Llama Becomes More Than a Downloadable Model

Meta has turned Llama 4 into a bigger bet than just another model release. The series is natively multimodal, built on mixture-of-experts, and integrated with Meta AI across WhatsApp, Messenger, Instagram Direct, and the web.

That means Llama 4 lives in two worlds at once. It is a model developers can pull down and build on. At the same time, it is part of a massive consumer infrastructure with billions of potential users.

For the model market, that is a powerful combination. Meta uses an open model strategy to build an ecosystem, while also leveraging its distribution to make the model visible in everyday products.

Llama 4 is not just a model family. It is Meta's bridge between open models and the mass market.

What Meta Has Released

The first Llama 4 models are Scout and Maverick. Both are mixture-of-experts models with 17 billion active parameters per token. Scout has 16 experts and 109 billion total parameters. Maverick has 128 experts and 400 billion total parameters.

Meta describes the models as natively multimodal, accepting text and images as input and producing text and code as output. That means multimodality is not simply bolted on top, but is built into the architecture.

17B
active parameters
109B
Scout total
400B
Maverick total
Llama 4 Makes Multimodal AI Core Meta Infrastructure - Bilde 1

Why MoE Matters

Mixture-of-experts makes it possible to build large models where only portions of the network are activated for each request. The goal is greater capacity without requiring all computation to run at all times.

For developers, this means model size becomes a more nuanced concept. A model can have a very large total parameter count while still using a smaller active subset per token. That can yield a better performance-to-cost ratio, especially when the underlying infrastructure is optimized.

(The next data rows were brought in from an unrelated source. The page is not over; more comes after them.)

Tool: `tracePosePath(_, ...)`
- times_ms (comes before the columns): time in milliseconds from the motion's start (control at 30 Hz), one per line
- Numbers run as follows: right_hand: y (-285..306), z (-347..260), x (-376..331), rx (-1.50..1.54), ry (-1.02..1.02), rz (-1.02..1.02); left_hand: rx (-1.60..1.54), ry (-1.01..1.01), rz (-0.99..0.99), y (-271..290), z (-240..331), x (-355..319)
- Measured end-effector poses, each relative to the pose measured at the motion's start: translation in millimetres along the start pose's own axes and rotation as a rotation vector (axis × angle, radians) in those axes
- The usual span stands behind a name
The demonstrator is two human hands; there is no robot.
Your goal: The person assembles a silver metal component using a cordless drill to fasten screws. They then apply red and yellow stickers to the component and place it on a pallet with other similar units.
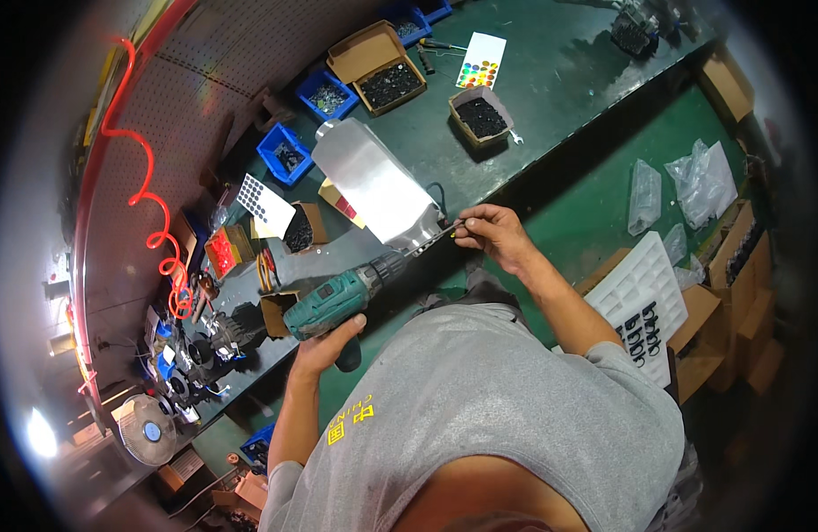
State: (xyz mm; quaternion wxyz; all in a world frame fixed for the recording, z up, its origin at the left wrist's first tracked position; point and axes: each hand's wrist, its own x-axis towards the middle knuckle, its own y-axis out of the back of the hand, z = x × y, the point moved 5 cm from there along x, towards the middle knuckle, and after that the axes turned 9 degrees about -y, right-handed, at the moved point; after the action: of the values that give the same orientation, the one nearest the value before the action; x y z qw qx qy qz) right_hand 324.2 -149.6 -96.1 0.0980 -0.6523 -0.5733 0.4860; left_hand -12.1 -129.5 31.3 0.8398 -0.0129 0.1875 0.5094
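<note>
My left hand (327, 344) is wrapped round the grip of a teal cordless drill (336, 301). The drill's dark chuck points right, toward the near end of a silver metal housing (373, 177) lying on the green workbench (542, 80). At that end my right hand (496, 236) is closed in a pinch, fingertips beside the housing's edge. What it pinches is too small to make out; a speck of yellow shows by the fingers. A dark cable (438, 193) loops beside the housing.
Along the bench's back stand blue bins (285, 152) and an open carton (391, 86) of dark parts. A small box (480, 118) of black pieces and a wrench (516, 137) lie right. A red coiled hose (147, 177) hangs left. Cartons and a white foam tray (635, 293) are at right.
</note>
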Motion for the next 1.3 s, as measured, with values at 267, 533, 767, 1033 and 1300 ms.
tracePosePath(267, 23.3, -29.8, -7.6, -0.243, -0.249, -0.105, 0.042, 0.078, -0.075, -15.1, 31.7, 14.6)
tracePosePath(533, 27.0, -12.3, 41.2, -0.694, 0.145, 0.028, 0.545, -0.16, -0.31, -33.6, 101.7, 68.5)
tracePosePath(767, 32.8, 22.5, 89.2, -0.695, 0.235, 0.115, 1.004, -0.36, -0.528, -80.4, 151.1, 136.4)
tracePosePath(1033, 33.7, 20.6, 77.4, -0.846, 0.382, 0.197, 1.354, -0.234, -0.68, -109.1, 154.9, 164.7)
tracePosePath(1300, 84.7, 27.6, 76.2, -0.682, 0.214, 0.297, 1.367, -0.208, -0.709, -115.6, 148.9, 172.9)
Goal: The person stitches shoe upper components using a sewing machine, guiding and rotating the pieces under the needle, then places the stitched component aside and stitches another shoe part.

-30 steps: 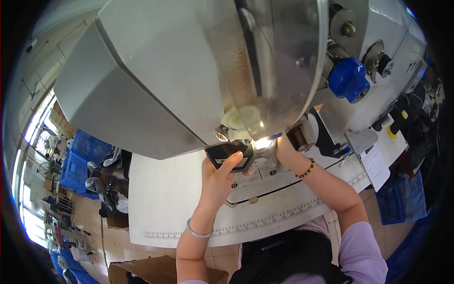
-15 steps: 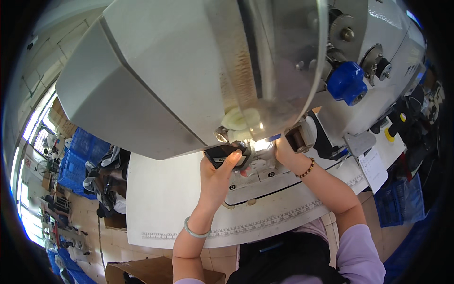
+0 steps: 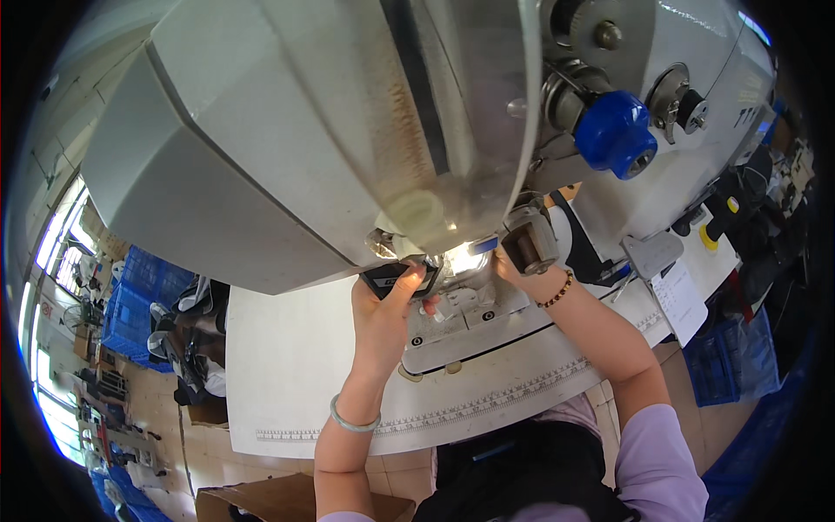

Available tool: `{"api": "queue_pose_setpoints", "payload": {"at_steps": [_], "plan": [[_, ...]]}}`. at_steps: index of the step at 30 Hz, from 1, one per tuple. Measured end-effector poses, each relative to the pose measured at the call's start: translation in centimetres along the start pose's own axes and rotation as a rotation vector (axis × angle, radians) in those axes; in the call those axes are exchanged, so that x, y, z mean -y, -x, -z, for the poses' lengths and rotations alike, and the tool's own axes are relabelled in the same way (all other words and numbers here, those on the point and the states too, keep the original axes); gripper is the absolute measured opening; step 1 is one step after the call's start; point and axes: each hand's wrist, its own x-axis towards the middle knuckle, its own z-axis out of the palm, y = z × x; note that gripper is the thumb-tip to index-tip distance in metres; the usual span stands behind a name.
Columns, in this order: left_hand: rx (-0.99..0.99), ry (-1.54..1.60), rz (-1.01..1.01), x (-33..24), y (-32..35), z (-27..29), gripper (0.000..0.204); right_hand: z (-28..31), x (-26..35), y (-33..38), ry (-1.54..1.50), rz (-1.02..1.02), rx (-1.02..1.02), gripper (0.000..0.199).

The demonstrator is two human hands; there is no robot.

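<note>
A large grey-white sewing machine [image 3: 243, 148] fills the upper view, its lamp lighting the needle area. My left hand [image 3: 388, 300] grips a dark piece [image 3: 389, 282] with pale markings, thumb on top, just left of the lit needle area. The machine head hides part of that piece. My right hand [image 3: 519, 270] reaches to the right side of the needle area, behind a metal cylinder [image 3: 528, 242]. Its fingers are mostly hidden, and a small blue part [image 3: 483, 246] shows beside them. Below both hands lies the metal needle plate [image 3: 461, 335].
The white table [image 3: 296, 365] carries a printed ruler strip [image 3: 435, 416] along its near edge. A blue knob [image 3: 616, 135] juts from the machine. Paper [image 3: 680, 300] hangs at the right. Blue crates [image 3: 143, 300] and dark goods stand left; another crate [image 3: 735, 357] is lower right.
The view has shifted, so the machine and hands appear slightly farther left. My left hand still holds the dark piece by the needle area; my right hand stays beside it.
</note>
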Motion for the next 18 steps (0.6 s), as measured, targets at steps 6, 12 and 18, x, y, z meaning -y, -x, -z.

Relevance for Norwegian Companies

Llama 4 is particularly interesting for Norwegian teams that want to experiment with open multimodal models without building everything from scratch. It can be applied to image captioning, content understanding, document workflows, customer support, and coding assistants.

There are limitations, however. Llama 4's official language support is strongest for a select set of languages, and Norwegian is not necessarily near the top of that list. Norwegian teams will therefore need to test Bokmål, Nynorsk, domain-specific language, and local conventions themselves.

Open multimodal AI only becomes useful once it has been tested on Norwegian images, Norwegian documents, and Norwegian user needs.

Licensing and Platform Power

Llama models are often described as open, but they are not Apache 2.0 in the same way as some other models. The Llama license carries its own terms. That means organizations need to read the license before any commercial use, especially if a product is expected to scale.

At the same time, Meta gives developers a broad ecosystem — Hugging Face models, GitHub tooling, dedicated safety resources, and a strong community effect. That makes Llama 4 one of the most practical starting points for open-model experimentation.

Conclusion

Llama 4 demonstrates that open models are not just about idealism. They are also platform strategy.

Meta combines native multimodality, MoE architecture, and massive distribution. For Norwegian developers and organizations, that makes Llama 4 worth testing — particularly where greater control than closed APIs allow is needed. But the evaluation must be concrete: language quality, licensing, performance, safety, and operational cost all need to be measured before the model becomes a production choice.